Rater dijo: "Fue a mí a quien se le ocurrió el cadáver de Álvaro Cuesta."
Rater, apretando los dientes, continuó: "Esa noche, estaba paseando cerca del embalse. Tenía la intención de asaltar a algún pescador para conseguir dinero para cigarrillos, pero en lugar de eso, encontré un cuerpo en la orilla. Cuando me acerqué, vi que era Álvaro Cuesta."
Adda se mostró algo sorprendida: "Pero según mi investigación, fue el encargado del embalse quien encontró a Álvaro Cuesta y avisó a la policía. Ellos fueron quienes lo sacaron del agua. ¿Cómo dices que fuiste tú quien lo encontró?"

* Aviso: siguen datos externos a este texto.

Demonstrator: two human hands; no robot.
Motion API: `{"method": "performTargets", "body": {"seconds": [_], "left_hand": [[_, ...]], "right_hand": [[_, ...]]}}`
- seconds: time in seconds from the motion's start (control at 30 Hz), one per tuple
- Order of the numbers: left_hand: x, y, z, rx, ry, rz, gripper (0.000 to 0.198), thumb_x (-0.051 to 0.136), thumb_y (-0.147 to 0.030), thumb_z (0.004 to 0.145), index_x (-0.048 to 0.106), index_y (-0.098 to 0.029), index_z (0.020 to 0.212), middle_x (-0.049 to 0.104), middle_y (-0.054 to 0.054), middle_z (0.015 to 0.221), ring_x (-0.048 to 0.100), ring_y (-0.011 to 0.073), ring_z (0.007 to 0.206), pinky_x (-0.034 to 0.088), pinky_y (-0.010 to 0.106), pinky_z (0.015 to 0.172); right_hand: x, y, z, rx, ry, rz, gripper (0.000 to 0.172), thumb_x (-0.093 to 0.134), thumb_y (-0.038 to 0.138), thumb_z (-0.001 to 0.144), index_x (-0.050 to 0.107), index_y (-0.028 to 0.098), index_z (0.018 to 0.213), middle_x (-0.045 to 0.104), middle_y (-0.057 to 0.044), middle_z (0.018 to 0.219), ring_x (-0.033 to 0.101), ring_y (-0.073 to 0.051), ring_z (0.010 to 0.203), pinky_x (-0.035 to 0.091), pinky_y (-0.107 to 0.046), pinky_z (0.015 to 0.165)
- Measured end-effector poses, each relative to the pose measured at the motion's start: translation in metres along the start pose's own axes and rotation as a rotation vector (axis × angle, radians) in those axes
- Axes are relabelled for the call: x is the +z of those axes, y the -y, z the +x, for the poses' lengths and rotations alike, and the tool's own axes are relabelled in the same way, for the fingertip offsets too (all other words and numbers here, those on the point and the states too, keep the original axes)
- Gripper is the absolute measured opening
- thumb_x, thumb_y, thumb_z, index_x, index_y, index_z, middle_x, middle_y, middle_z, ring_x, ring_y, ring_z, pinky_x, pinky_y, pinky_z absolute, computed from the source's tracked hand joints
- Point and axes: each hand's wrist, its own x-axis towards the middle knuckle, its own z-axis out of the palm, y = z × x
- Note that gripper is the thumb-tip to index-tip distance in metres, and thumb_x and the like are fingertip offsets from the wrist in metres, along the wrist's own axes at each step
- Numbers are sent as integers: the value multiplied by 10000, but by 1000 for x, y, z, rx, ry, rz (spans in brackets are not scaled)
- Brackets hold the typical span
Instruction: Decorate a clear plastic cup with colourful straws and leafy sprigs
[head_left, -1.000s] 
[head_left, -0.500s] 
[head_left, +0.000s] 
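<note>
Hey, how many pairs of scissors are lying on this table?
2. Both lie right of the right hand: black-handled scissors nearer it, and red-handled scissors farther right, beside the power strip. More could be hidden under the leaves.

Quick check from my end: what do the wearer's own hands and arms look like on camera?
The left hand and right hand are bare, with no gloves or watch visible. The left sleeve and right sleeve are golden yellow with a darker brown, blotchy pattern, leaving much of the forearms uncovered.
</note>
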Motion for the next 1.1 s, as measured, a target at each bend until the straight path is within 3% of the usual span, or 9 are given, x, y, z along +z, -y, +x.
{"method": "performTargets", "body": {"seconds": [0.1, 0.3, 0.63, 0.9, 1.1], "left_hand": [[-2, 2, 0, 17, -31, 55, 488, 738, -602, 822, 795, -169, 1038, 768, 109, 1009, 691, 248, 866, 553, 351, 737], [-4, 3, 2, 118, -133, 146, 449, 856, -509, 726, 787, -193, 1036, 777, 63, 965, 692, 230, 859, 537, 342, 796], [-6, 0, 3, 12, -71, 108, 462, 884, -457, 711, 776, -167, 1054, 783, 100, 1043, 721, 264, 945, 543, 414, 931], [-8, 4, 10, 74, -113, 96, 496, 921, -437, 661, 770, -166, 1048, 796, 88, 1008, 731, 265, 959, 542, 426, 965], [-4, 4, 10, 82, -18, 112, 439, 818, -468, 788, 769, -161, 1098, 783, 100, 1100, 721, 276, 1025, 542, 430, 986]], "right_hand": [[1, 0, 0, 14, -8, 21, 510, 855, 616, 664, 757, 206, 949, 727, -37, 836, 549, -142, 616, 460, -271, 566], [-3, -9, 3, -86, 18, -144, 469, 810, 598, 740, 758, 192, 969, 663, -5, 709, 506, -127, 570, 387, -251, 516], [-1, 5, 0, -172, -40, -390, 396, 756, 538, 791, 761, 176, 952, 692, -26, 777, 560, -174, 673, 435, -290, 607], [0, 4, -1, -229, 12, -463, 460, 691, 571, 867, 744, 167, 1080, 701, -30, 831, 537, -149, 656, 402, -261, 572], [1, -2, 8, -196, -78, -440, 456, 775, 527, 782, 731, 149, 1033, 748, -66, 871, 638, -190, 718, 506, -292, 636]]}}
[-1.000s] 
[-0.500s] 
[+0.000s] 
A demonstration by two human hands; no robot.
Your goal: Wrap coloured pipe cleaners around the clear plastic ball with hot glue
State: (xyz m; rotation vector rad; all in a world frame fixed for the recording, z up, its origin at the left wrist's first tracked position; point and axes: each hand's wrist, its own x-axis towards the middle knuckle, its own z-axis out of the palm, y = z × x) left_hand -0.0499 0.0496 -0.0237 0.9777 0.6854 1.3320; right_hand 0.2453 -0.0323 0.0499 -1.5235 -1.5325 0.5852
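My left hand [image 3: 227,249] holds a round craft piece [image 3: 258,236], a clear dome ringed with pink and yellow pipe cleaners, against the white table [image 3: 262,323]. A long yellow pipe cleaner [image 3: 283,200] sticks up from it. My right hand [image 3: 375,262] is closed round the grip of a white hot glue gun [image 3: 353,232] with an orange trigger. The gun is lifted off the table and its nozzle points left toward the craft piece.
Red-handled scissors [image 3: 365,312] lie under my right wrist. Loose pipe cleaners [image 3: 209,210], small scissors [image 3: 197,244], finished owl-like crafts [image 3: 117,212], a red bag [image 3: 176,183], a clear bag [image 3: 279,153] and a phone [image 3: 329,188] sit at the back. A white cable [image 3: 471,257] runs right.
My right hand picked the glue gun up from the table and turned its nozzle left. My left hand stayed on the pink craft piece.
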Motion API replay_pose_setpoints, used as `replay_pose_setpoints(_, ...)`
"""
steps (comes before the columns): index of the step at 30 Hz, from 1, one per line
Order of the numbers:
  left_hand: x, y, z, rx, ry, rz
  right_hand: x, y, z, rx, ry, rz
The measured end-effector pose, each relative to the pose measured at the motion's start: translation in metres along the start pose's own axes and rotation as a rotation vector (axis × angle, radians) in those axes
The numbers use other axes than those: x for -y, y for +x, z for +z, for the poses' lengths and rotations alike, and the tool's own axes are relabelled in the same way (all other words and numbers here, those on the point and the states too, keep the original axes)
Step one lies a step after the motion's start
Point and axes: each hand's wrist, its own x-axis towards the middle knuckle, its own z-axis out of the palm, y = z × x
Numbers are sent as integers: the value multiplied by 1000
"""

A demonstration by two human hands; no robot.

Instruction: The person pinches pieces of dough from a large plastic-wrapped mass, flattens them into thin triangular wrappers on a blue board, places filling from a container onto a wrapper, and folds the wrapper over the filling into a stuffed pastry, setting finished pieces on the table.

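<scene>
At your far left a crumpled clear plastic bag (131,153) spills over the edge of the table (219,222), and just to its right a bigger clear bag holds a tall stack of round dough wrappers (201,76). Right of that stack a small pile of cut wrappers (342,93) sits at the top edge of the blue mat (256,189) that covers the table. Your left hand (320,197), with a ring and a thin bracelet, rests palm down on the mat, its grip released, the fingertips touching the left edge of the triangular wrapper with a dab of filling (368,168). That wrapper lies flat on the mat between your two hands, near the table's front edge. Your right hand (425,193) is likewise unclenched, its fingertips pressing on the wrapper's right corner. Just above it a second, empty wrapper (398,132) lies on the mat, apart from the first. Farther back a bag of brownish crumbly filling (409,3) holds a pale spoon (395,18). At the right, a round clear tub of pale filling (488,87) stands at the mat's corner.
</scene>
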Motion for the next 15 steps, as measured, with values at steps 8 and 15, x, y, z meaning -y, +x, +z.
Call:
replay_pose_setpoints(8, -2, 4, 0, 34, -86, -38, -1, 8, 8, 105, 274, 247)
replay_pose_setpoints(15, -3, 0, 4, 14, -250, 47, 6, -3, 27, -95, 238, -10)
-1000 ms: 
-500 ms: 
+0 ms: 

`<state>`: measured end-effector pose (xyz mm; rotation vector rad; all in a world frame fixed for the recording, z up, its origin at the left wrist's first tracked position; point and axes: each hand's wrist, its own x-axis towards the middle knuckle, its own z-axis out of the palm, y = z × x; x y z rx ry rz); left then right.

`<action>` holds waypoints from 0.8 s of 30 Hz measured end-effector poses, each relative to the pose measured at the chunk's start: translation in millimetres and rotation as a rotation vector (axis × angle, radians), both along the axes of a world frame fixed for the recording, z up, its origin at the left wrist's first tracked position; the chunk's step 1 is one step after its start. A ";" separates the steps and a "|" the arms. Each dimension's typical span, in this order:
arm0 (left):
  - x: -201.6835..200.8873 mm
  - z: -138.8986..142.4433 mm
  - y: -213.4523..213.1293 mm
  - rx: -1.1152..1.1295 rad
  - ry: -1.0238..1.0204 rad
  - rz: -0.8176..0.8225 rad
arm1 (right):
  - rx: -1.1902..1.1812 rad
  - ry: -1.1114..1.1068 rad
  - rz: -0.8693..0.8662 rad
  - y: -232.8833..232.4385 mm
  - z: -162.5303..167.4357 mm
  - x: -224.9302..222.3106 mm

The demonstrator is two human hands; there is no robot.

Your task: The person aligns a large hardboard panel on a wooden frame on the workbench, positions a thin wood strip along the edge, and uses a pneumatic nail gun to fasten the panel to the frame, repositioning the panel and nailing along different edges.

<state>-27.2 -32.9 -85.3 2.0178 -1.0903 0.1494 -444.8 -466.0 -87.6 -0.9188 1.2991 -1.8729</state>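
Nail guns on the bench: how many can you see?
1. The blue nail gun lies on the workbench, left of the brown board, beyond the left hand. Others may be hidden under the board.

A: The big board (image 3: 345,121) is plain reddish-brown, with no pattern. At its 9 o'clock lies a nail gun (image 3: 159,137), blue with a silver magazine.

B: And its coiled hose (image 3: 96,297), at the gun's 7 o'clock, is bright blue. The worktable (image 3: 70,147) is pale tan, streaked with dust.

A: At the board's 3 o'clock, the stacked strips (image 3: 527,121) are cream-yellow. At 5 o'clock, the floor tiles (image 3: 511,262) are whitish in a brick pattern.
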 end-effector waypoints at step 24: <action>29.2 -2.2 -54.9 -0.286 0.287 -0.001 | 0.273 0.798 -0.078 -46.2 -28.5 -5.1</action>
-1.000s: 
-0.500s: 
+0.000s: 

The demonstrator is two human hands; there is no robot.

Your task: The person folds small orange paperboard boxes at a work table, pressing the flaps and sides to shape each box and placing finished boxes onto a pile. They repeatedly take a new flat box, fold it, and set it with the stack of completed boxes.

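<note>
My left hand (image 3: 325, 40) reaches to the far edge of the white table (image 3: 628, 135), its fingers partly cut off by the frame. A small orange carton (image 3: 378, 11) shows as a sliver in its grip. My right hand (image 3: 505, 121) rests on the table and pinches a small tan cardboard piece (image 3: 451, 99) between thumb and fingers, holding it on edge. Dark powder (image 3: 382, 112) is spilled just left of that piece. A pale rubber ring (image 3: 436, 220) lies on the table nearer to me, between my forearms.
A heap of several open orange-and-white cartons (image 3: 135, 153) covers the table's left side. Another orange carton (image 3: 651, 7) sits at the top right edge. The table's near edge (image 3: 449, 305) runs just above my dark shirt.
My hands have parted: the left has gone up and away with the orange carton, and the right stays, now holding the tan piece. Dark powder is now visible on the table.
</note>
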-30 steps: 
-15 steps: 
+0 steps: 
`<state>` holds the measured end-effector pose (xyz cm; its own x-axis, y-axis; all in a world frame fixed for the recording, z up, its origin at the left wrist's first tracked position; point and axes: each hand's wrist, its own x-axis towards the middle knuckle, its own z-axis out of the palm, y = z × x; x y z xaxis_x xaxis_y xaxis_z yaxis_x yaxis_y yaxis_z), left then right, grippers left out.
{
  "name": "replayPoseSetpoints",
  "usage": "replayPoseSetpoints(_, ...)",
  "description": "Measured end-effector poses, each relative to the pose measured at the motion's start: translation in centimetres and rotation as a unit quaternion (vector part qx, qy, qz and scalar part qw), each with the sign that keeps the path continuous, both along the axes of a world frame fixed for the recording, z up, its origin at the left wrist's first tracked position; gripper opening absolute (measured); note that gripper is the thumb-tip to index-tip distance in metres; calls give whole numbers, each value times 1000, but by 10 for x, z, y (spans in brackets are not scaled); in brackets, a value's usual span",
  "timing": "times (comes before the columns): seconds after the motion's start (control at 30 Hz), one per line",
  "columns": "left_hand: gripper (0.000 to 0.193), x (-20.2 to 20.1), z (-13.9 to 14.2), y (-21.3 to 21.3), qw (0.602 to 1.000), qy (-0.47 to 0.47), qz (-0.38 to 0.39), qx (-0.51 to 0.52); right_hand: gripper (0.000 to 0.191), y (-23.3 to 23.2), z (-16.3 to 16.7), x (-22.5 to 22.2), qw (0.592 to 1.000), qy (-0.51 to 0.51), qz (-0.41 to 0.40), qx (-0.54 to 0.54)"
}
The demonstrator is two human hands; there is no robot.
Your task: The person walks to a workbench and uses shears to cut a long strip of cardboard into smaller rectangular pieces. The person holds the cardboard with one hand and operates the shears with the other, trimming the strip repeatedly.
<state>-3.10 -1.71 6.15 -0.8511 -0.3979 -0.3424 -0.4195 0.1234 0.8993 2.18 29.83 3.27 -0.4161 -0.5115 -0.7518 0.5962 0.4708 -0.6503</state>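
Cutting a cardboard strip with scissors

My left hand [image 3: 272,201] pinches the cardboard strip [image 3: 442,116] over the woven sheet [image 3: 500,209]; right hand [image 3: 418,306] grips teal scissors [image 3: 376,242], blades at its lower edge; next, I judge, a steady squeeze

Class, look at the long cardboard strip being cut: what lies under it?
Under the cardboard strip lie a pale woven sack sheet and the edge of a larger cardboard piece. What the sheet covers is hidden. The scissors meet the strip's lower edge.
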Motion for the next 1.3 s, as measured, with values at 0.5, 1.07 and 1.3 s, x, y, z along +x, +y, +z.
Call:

Rater explicó: "Descubrí a Álvaro Cuesta el día antes de que la policía lo sacara, pero ya estaba muerto. Le quité una gruesa cadena de oro y dos anillos de oro que llevaba, y luego lo empujé de vuelta al río. Al día siguiente lo encontraron otras personas."
Adda no esperaba este giro en la historia.
Adda sonrió: "Y bien, ¿de qué me sirve saber todo esto? Sabes bien lo que quiero averiguar."
Lo que realmente quería Adda era saber cómo había muerto Álvaro Cuesta y si su muerte tenía algo que ver con alguien llamado Brisa.
Rater dijo: "Cuando encontré el cuerpo, también saqué un móvil de uno de los bolsillos de Álvaro Cuesta. Todavía lo tengo, aunque no funciona porque se mojó. Si lo reparas, seguro encontrarás lo que buscas."
Adda consideró esto una información útil.
"Dame el móvil."
Rater preguntó: "Si te doy el móvil, ¿cancelarás mi deuda de quince millones?"
Adda asintió: "Sí, pero necesito el móvil ahora mismo."
Rater estaba eufórico: "Lo tengo aquí, voy por él."